Sensibiliser managers et collaborateurs à l'importance de ces compétences
Définir avec précision les comportements et les valeurs attendus en matière de soft skills est une étape structurante. Les managers intermédiaires jouent un rôle clé pour les intégrer efficacement aux processus de recrutement, d'évaluation et à la communication interne.
Des formations sur la gestion des conflits, le partage des connaissances, l'écoute active ou le leadership collaboratif, une culture du feedback régulier et la valorisation des réussites en matière de soft skills créent les conditions pour que les managers portent ce sujet.
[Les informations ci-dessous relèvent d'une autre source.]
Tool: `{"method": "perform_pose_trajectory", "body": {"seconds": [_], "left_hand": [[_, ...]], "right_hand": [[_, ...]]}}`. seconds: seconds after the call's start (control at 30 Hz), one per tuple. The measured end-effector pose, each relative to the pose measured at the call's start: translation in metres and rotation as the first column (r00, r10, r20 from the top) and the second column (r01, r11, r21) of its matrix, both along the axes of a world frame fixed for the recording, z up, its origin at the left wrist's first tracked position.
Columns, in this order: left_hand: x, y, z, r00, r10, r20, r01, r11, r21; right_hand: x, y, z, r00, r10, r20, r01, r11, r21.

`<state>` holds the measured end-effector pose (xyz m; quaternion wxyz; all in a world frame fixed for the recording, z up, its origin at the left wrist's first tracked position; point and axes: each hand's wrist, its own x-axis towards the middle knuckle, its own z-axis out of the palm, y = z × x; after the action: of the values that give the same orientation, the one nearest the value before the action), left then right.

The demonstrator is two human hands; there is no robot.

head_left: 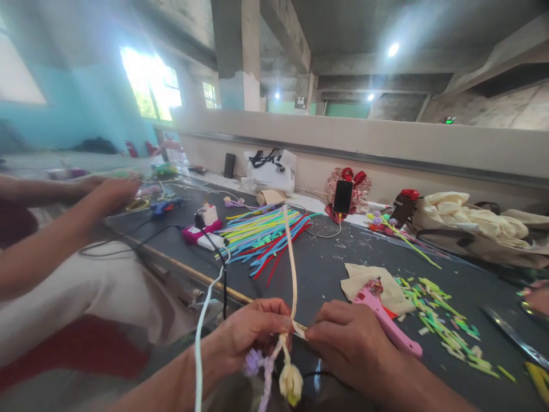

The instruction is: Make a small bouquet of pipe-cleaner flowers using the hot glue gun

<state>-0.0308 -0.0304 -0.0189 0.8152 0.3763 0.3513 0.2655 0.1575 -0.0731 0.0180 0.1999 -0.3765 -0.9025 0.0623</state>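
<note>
Near the table's front edge, my left hand [257, 329] is closed on fuzzy stems, its thumb and fingers pinching where they meet. A purple fuzzy flower [254, 361] and a cream flower with a yellow-green tip [291, 384] hang below it, beside a lilac twisted stem [266, 383]. A long cream strip [289, 257] rises from the pinch and leans over the table. My right hand [347, 337] is closed on the other end of the cream strip, just right of my left hand. A pink glue gun [388, 323] lies on a beige cloth [354, 276] beyond my right hand.
Coloured fuzzy stems [261, 229] lie mid-table beside a power strip [203, 234] with cables. Cut green pieces [450, 326], scissors [514, 335] and a fabric bag [480, 223] are right. A phone [343, 197] leans at the back. Another person's arms [64, 234] reach in at left.
</note>
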Motion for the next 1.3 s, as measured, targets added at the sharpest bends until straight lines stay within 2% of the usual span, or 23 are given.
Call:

Des ateliers de sensibilisation et des formations adaptées permettent aux collaborateurs de mettre en pratique leurs compétences transversales dans des projets d'équipe ou des simulations.
Valoriser les soft skills dans les entretiens, la mobilité et les trajectoires internes
L'intégration des soft skills dans une stratégie de développement passe par un référentiel clair des compétences comportementales les plus pertinentes pour chaque poste. Les recruteurs ont tout intérêt à mettre en avant ces compétences en entretien, en montrant concrètement comment elles serviront dans le poste visé ou faciliteront une future mobilité interne.
Communiquer sur les trajectoires internes possibles grâce aux soft skills et accompagner les talents dans leur évolution ancre le développement des compétences transversales comme avantage compétitif durable.